Opportunities as oil nears bottom

By BlackRock

Key points

  1. Oil prices could be close to a trough and we see selected opportunities emerging ahead of a recovery.
  2. The US and China put further tariffs on hold for 90 days. We see this boosting risk assets in the short run.
  3. Economists expect strong US non-farm payrolls growth in November, and the data will offer a key signal ahead of the Fed’s December meeting.

Opportunities as oil nears bottom

Oil prices are in a bear market. Both Brent (the international price benchmark) and WTI (the American benchmark) have declined more than 30% from 2018 highs. Where does oil go from here?

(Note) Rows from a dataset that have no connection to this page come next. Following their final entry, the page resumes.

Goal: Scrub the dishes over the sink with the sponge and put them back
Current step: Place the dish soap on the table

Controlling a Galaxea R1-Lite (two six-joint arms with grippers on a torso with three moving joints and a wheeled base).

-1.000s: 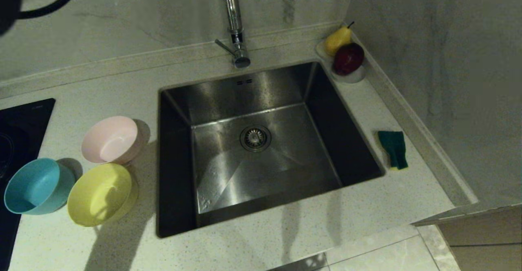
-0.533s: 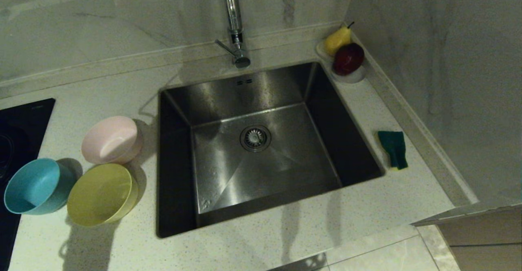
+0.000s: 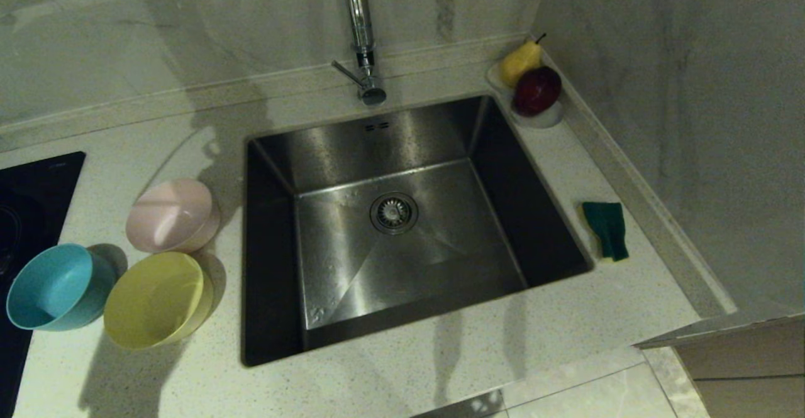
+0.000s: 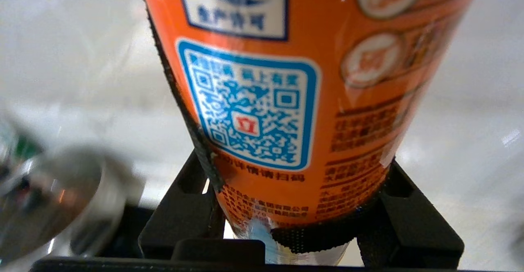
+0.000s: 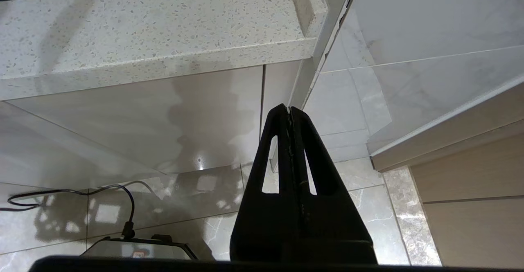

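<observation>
1. What's changed over the last second: a dark arm and cable that showed at the far left corner of the head view is gone from it, and a broad shadow now falls across the far-left wall and counter, reaching the pink bowl (image 3: 171, 215). The bowls themselves haven't budged.
2. The left gripper (image 4: 299, 223) is clamped around an orange bottle (image 4: 294, 100), probably dish soap going by the task. My guess is soap comes first, so no scrubbing yet.
3. The right gripper (image 5: 290, 112) hangs parked below the counter edge, fingers pressed together, holding nothing.
4. Pink, teal bowl (image 3: 56, 287) and yellow bowl (image 3: 157, 300) sit clustered left of the sink (image 3: 402, 242). The sponge (image 3: 606, 229) lies on the counter to its right, well apart from them.
5. Around: faucet (image 3: 360, 34) at the far rim, a fruit dish (image 3: 546, 117) with pear and apple in the far right corner, dark cooktop (image 3: 31, 179) at far left. The sink is bare and nothing blocks the sponge.
</observation>
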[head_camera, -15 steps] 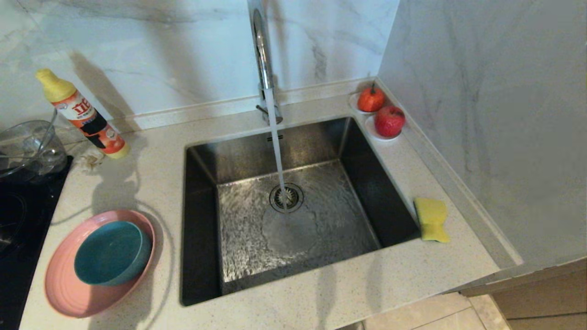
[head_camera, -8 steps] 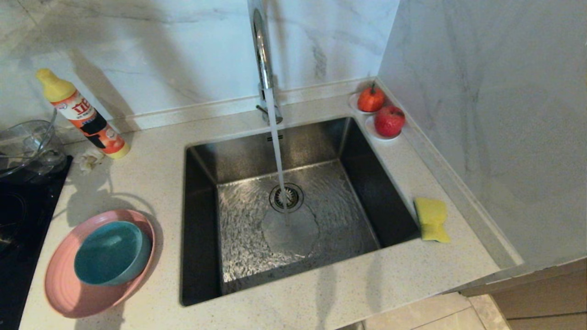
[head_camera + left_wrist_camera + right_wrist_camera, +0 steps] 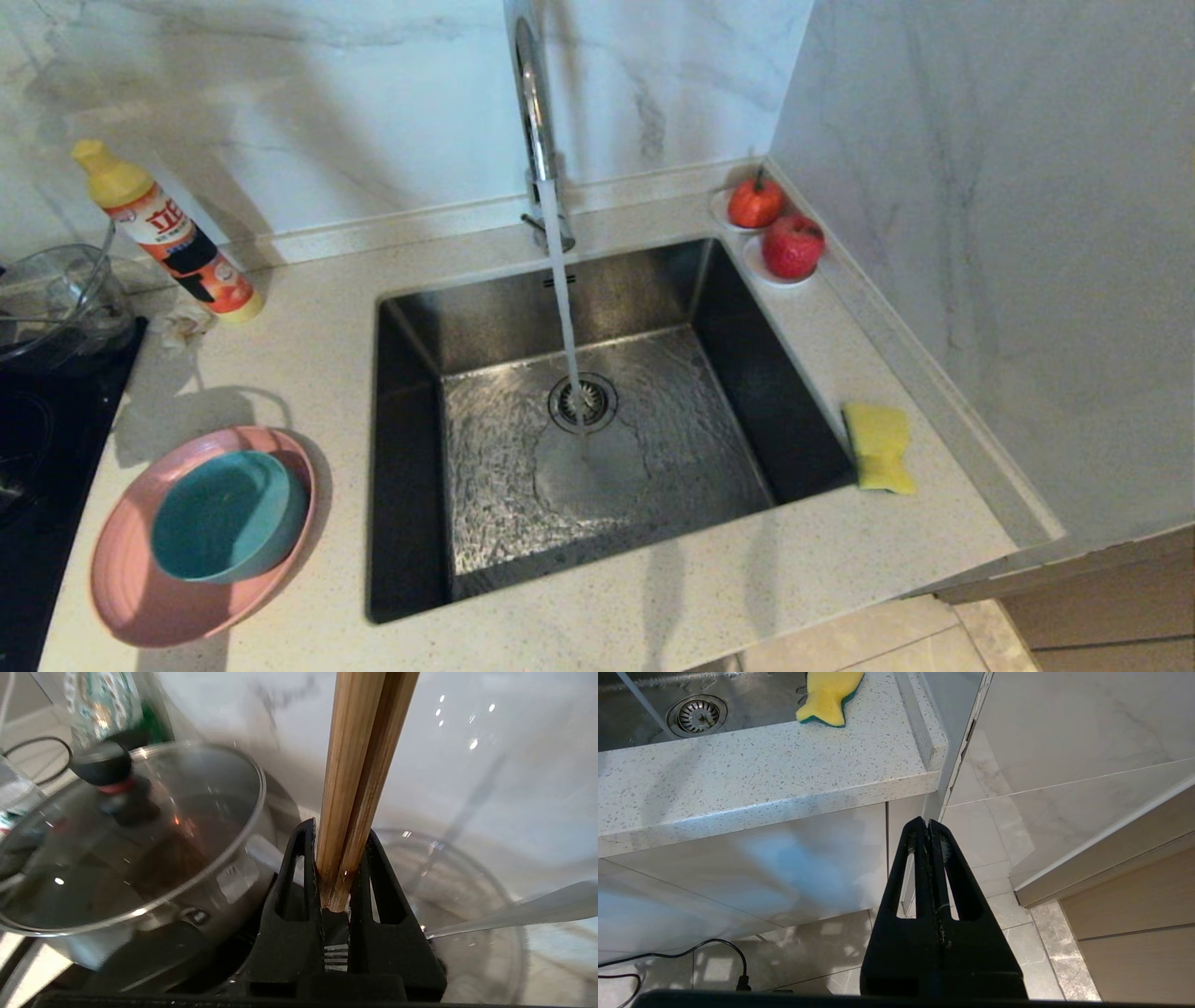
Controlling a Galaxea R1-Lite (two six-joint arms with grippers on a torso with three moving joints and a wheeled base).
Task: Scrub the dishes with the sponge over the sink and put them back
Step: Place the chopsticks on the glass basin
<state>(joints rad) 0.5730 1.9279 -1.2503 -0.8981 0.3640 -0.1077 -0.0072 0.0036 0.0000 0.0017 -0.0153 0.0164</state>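
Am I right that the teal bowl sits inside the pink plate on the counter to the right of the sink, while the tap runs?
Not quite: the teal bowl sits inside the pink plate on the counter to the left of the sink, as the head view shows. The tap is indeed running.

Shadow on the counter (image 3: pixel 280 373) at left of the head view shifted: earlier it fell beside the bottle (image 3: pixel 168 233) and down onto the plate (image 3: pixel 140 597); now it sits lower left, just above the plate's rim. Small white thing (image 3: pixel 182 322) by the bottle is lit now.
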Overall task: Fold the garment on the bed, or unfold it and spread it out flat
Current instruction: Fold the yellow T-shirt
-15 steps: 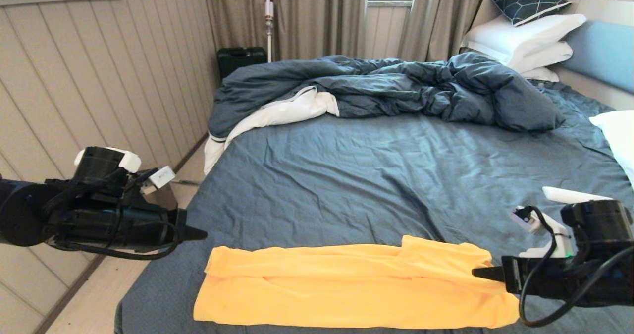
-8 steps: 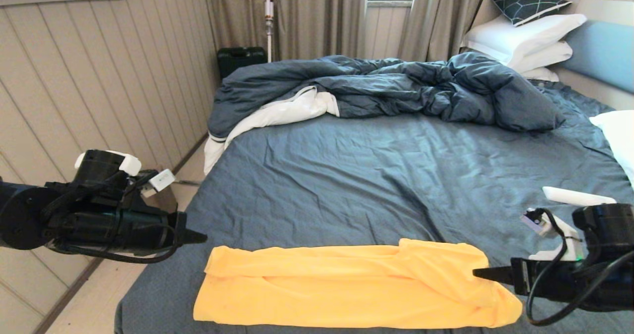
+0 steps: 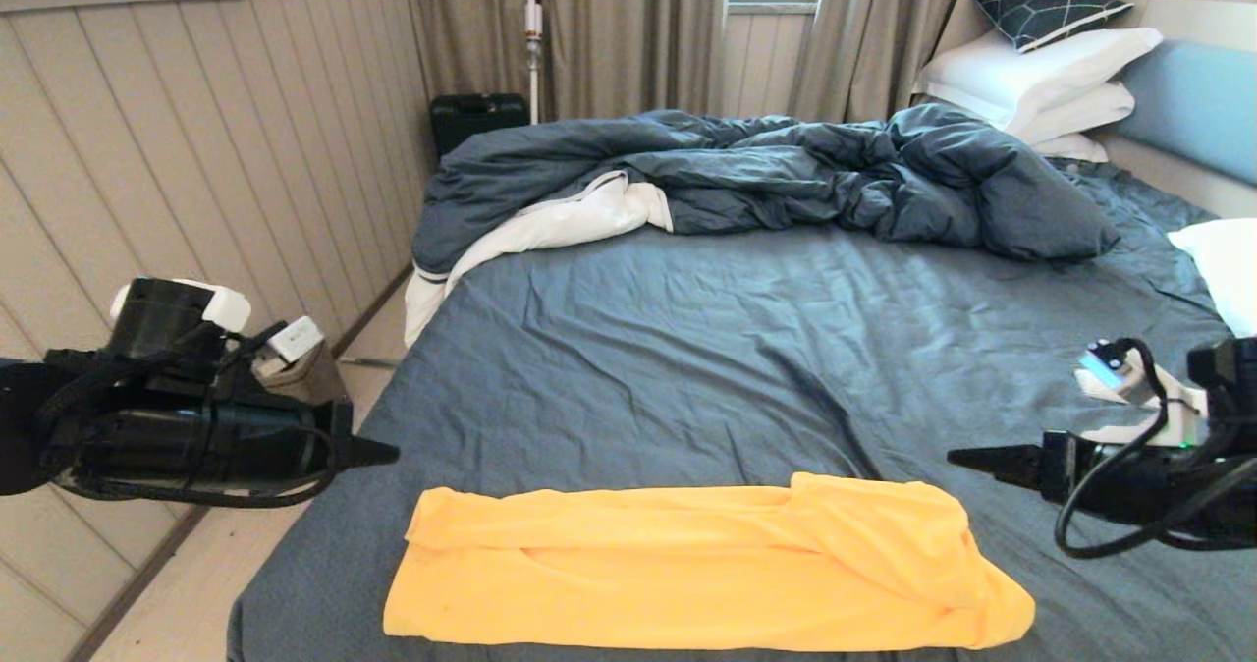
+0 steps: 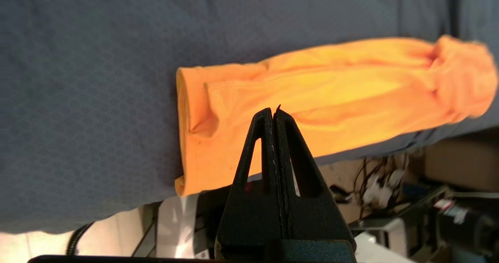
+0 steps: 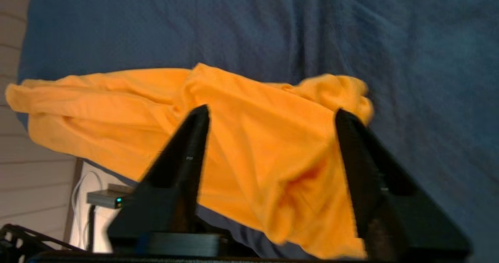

We see oil prices near their nadir and a potential price recovery opening up opportunity for investors.

Chart of the week

Crude oil price and OPEC production curbs, 2016-2018

Chart of the week

Past performance is not a reliable indicator of current or future results.
Source: BlackRock Investment Institute, with data from Thomson Reuters, November 2018. Notes: The chart shows cumulative Brent oil price performance starting 60 trading days before three prior OPEC production curb announcements and the bloc’s upcoming meeting. The dates reflect an OPEC cut on Nov. 30, 2016, and cut extensions on May 25 and Nov. 30, 2017. The orange line leads into the next OPEC meeting on Dec. 6.

One reason oil prices may be near a bottom: production appears set to decline after oversupply concerns contributed to the recent rout. The Organization of the Petroleum Exporting Countries (OPEC) and its partners are expected to cut production at their meeting this week in an effort to help stabilise prices. OPEC curbs since 2016 have had that effect, as shown above. Brent popped on news of the first cut in November 2016 and stabilised with curb extensions. We estimate a cut of roughly 1.2 million barrels per day this round. This is in the middle of the consensus range, as we see US production growing slightly less than some market participants, but enough to help manage oversupply, in our view. Pressure from the US government to avoid high prices may limit the size of the cut and could inject some downside, however.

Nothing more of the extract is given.